BRASÍLIA (DF), 23 de janeiro de 2026 — O presidente do Supremo Tribunal Federal (STF), Luiz Edson Fachin, divulgou na noite de quinta-feira (22) uma nota oficial na qual defende a condução do inquérito que investiga suspeitas de fraude no Banco Master, sob a relatoria do ministro Dias Toffoli. O chefe do Poder Judiciário rebateu as críticas e pressões que têm cercado o magistrado, ao mesmo tempo em que ressaltou o compromisso da Corte com o Estado de Direito.
“A Corte constitucional brasileira se pauta pela guarda da Constituição, pelo devido processo legal, pelo contraditório e pela ampla defesa, cumprindo respeitar os campos de atribuições do Ministério Público e da Polícia Federal, porém, atuando na regular supervisão judicial, como vem sendo feito no âmbito dessa Suprema Corte pelo ministro relator, Dias Toffoli”, destaca o texto.
A manifestação faz uma defesa enfática das instituições, com Fachin afirmando que crises não suspendem os princípios legais e que, nesses momentos, o respeito às normas constitucionais e à atuação técnica dos órgãos deve prevalecer. Embora não mencione diretamente o caso do Banco Master, o presidente do STF destaca que “situações com impacto sobre o sistema financeiro nacional exigem resposta firme, coordenada e estritamente constitucional das instituições competentes”.
Ele também detalhou as atribuições de cada órgão envolvido no processo: a autonomia do Banco Central, o papel da Polícia Federal na apuração de crimes financeiros e a função do Ministério Público na persecução penal e na defesa da ordem econômica. Além disso, esclareceu que o STF exerce suas atividades mesmo durante o recesso, com matérias urgentes sendo analisadas pela Presidência ou pelo relator, para posteriormente serem submetidas ao colegiado.
“As matérias de competência do Tribunal Pleno ou das Turmas, quando decididas no recesso, serão oportunamente submetidas à deliberação colegiada, com observância do devido processo constitucional, da segurança jurídica e da uniformidade decisória. A colegialidade é método”, ressaltou Fachin.
No trecho final da nota, o ministro reforçou que o Supremo não se deixa intimidar e que qualquer tentativa de desmoralizar a instituição representa um ataque à democracia. “Quem tenta desmoralizar o STF para corroer sua autoridade, a fim de provocar o caos e a diluição institucional, está atacando o próprio coração da democracia constitucional e do Estado de Direito”, afirmou. Ele também destacou que a crítica legítima é necessária, mas repudiou ações que visem destruir instituições para proteger interesses indevidos.
A atuação de Toffoli no caso tem gerado polêmica nos últimos dias, especialmente após a decisão que determinou o lacre e o acautelamento de bens, documentos e dispositivos eletrônicos apreendidos pela PF na Operação Compliance Zero, sob responsabilidade da Procuradoria-Geral da República (PGR). A medida foi alvo de críticas por parte de uma associação de peritos criminais.

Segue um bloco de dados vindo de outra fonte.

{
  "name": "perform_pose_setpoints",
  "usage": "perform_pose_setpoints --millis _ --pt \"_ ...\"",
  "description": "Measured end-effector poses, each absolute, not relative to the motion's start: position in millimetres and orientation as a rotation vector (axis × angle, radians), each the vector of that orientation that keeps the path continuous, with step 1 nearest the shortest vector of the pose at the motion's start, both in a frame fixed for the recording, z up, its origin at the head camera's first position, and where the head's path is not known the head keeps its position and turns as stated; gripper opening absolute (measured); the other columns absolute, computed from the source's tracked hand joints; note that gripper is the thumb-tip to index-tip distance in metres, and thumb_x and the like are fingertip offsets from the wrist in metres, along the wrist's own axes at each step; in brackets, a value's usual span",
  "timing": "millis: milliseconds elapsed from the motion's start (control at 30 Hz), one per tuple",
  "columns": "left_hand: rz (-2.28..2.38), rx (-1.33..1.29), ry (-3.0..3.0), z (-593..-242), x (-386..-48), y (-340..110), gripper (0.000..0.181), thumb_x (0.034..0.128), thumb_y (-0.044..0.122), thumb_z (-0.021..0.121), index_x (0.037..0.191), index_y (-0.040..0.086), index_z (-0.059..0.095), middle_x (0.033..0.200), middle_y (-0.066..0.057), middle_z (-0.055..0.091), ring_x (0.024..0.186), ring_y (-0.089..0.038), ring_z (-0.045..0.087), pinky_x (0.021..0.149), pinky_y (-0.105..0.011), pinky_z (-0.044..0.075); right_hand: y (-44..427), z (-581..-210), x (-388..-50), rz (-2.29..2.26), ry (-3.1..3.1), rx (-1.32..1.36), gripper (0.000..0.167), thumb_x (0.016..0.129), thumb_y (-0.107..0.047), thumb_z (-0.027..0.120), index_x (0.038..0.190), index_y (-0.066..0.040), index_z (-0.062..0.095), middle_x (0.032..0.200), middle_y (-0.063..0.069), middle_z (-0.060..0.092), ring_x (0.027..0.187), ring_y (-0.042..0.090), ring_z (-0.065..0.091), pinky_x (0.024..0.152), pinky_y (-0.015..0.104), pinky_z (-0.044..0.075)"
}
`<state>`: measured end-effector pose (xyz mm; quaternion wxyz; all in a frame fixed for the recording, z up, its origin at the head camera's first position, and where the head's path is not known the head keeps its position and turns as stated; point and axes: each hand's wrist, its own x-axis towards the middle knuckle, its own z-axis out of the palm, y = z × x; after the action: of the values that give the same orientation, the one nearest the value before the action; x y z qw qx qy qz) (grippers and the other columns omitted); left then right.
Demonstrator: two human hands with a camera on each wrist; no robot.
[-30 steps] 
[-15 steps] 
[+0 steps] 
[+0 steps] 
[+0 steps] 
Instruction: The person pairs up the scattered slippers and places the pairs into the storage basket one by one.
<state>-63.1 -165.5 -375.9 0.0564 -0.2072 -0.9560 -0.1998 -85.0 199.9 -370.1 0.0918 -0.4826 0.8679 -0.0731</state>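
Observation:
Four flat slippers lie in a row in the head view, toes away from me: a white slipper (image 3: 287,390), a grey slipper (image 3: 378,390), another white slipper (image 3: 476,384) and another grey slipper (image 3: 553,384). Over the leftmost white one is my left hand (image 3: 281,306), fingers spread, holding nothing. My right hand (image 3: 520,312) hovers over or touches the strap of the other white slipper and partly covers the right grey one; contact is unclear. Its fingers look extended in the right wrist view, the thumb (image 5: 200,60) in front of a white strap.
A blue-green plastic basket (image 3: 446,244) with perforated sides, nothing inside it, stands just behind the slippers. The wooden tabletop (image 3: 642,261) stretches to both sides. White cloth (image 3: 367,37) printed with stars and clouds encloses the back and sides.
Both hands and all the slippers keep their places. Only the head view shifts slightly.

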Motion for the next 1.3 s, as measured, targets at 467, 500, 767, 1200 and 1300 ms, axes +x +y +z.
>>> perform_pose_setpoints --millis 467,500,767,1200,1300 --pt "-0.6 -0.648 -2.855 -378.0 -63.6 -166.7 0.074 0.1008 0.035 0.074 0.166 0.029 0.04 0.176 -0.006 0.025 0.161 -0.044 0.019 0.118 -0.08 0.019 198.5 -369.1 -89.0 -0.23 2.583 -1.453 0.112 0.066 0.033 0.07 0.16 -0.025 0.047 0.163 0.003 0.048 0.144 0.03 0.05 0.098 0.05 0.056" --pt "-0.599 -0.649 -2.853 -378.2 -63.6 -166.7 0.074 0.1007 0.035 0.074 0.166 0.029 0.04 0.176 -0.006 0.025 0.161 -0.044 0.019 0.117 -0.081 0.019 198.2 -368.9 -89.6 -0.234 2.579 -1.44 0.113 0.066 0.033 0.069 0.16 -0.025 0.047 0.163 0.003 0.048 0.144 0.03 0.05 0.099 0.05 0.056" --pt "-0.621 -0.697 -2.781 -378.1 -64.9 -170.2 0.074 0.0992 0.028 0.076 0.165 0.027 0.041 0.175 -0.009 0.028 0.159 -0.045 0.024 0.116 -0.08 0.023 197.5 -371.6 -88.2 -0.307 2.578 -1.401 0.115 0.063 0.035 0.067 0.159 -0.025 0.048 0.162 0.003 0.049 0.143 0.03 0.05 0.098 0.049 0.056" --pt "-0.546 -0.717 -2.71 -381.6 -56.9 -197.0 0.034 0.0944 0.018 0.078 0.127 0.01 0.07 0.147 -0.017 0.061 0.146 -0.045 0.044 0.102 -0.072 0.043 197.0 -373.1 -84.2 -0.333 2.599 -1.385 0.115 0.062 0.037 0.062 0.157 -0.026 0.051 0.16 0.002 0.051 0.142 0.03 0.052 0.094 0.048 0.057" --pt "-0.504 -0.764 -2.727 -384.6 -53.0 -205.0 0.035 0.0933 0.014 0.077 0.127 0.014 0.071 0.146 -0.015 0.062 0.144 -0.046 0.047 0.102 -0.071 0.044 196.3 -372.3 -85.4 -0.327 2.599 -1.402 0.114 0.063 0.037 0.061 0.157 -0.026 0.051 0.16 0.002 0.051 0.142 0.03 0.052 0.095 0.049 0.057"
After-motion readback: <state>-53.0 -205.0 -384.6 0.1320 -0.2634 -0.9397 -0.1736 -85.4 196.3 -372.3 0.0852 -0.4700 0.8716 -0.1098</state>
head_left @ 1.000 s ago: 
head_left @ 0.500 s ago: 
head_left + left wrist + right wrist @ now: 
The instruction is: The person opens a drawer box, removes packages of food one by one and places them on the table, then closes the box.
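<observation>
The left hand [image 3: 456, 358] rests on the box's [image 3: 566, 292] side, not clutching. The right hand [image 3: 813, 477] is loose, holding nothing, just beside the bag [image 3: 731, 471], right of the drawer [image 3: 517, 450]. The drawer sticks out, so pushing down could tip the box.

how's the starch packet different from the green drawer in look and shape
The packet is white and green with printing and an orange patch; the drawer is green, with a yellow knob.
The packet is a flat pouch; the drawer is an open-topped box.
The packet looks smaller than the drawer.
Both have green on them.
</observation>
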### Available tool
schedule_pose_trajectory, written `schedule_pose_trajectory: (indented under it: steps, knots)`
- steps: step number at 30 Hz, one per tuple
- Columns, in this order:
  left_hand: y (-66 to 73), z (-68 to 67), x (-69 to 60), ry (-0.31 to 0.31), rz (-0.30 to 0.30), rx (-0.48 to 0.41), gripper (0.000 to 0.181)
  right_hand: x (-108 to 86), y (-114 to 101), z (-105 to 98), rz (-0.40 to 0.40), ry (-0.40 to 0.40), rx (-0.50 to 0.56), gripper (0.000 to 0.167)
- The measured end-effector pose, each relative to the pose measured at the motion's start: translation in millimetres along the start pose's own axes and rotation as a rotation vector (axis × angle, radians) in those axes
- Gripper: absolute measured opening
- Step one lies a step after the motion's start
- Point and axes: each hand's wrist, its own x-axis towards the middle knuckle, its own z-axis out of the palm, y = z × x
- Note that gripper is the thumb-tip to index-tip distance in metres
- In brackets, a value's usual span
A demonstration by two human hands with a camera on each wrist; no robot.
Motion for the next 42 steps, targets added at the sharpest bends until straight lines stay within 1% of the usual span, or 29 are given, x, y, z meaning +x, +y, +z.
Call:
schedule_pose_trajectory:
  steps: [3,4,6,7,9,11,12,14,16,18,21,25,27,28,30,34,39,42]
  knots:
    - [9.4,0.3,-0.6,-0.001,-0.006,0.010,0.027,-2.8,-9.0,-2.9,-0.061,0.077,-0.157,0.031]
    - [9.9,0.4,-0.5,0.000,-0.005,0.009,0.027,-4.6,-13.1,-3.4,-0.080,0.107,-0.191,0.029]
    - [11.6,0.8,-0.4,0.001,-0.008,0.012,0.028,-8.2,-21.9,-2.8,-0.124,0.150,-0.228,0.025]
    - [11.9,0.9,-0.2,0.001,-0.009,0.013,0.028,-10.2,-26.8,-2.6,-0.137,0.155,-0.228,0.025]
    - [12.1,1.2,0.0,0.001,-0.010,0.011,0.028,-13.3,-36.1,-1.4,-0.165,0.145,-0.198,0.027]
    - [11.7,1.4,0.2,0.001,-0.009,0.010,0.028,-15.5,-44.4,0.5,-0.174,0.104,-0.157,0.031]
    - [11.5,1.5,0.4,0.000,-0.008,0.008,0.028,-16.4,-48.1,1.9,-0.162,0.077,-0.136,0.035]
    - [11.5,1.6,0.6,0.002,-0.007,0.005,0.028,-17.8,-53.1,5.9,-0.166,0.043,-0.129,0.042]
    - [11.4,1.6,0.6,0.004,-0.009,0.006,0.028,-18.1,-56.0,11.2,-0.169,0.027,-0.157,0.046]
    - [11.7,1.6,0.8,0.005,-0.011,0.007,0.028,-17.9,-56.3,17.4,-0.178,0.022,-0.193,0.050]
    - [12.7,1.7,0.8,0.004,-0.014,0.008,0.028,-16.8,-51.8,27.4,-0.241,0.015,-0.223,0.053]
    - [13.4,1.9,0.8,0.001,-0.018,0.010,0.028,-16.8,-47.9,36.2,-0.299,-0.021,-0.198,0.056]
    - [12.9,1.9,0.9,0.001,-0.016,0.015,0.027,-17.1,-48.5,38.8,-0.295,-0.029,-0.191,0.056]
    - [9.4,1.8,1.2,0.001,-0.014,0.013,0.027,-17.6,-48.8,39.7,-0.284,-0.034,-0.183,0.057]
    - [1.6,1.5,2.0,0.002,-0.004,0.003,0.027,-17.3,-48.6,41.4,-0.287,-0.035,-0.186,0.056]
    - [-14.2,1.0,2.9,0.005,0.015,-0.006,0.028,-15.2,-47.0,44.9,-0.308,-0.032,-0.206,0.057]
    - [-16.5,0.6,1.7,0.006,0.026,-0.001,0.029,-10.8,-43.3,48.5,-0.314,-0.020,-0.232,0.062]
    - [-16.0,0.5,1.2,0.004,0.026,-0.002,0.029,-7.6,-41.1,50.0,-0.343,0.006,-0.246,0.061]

Além disso, parlamentares têm questionado a permanência do ministro no caso, alegando suposto impedimento ou suspeição. No entanto, o procurador-geral da República, Paulo Gonet, arquivou em dezembro um pedido de afastamento apresentado pelos deputados federais Adriana Ventura (Novo-SP), Carlos Jordy (PL-RJ) e Caroline de Toni (PL-SC).
O decano do STF, ministro Gilmar Mendes, elogiou o arquivamento do pedido em uma postagem na rede X. “Em um Estado de Direito, a preservação do devido processo legal e a observância das garantias institucionais constituem condições essenciais para a estabilidade democrática e para a confiança da sociedade nas instituições”, escreveu o magistrado, acrescentando que decisões baseadas em critérios jurídicos objetivos fortalecem a segurança jurídica do país.